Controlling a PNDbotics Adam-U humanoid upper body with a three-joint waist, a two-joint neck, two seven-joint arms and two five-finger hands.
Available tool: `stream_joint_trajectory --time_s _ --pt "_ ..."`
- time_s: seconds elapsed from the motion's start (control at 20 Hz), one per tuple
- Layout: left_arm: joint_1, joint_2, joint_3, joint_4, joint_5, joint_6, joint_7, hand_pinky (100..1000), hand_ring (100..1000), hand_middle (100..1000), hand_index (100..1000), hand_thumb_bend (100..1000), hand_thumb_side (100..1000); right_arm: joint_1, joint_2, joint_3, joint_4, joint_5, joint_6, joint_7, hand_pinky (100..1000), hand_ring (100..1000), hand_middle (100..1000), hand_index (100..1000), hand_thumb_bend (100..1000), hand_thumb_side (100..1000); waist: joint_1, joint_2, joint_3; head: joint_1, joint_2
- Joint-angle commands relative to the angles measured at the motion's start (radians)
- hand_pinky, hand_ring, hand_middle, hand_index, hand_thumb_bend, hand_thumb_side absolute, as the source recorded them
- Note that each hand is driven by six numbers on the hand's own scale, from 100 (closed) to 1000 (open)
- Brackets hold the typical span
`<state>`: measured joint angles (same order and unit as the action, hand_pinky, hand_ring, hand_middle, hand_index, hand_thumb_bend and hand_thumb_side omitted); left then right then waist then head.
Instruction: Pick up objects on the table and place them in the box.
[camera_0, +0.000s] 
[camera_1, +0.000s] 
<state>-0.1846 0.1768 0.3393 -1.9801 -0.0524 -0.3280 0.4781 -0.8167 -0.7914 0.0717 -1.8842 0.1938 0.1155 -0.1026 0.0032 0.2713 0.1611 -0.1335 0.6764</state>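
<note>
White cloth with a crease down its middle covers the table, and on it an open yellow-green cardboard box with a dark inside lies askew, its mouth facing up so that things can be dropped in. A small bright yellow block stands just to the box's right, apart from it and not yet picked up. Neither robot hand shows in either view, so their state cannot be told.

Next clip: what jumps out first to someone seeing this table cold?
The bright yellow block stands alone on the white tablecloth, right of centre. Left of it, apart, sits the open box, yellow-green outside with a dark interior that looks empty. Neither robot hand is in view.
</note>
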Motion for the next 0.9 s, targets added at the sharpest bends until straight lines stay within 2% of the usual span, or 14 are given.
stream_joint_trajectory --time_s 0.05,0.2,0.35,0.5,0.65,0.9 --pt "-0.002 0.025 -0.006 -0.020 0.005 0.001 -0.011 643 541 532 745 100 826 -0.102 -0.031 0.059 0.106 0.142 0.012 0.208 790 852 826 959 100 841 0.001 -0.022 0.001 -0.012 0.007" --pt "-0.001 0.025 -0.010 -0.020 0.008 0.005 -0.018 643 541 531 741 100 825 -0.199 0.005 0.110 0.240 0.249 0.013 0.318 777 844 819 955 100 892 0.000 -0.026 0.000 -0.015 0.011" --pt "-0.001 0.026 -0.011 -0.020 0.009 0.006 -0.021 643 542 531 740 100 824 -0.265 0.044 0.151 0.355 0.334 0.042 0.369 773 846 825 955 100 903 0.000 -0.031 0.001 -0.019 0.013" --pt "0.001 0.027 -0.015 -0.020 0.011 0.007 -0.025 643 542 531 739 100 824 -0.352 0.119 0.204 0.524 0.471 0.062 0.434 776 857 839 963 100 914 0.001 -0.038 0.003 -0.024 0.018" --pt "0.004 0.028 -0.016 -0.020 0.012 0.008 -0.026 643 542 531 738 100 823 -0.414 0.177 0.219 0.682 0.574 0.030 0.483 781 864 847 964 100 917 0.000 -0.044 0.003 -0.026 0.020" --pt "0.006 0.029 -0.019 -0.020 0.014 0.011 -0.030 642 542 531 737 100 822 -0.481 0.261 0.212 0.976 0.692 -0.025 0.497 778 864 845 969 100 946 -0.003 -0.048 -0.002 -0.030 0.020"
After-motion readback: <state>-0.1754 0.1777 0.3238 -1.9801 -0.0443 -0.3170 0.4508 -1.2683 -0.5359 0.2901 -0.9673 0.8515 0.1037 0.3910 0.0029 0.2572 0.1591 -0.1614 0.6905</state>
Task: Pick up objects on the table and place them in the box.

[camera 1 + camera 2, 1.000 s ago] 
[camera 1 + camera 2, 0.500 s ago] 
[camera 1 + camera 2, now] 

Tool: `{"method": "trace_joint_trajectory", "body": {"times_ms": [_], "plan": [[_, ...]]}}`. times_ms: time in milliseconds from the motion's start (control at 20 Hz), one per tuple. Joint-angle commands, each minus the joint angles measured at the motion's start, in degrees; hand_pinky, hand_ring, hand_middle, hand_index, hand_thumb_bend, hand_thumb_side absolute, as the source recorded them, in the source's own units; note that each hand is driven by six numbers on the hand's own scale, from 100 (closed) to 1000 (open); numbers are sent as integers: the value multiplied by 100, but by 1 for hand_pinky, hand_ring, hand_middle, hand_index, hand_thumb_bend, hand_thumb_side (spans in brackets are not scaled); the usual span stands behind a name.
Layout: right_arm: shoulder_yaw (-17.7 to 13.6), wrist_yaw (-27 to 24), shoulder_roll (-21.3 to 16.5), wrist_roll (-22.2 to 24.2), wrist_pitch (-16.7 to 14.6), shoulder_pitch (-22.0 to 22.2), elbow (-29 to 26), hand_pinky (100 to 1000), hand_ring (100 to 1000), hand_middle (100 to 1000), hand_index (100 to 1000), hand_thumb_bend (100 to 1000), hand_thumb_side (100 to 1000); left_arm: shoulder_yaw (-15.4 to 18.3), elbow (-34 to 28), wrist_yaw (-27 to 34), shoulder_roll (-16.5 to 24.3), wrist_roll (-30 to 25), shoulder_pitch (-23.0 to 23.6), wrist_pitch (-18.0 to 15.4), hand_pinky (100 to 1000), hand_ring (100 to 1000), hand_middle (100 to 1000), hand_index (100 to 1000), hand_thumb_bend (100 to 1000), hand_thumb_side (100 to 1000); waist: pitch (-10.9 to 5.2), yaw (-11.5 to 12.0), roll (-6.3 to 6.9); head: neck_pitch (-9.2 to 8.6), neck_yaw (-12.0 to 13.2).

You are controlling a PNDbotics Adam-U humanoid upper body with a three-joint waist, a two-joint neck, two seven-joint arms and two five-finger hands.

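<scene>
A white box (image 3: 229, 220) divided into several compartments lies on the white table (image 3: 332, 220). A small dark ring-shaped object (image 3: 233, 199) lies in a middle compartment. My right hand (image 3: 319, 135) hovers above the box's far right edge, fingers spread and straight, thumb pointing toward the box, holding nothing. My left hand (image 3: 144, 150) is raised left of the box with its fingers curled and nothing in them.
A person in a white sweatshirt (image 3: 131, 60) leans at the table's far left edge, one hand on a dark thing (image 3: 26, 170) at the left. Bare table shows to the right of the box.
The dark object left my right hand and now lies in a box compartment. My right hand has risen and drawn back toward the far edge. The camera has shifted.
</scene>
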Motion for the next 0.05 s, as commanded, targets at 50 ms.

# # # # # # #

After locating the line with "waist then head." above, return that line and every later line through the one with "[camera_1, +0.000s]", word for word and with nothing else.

`<state>`: measured joint angles (same order and unit as the action, hand_pinky, hand_ring, hand_middle, hand_index, hand_thumb_bend and hand_thumb_side omitted); left then right then waist then head.
Instruction: Pick up objects on the table and place them in the box.
[camera_0, +0.000s] 
[camera_1, +0.000s] 

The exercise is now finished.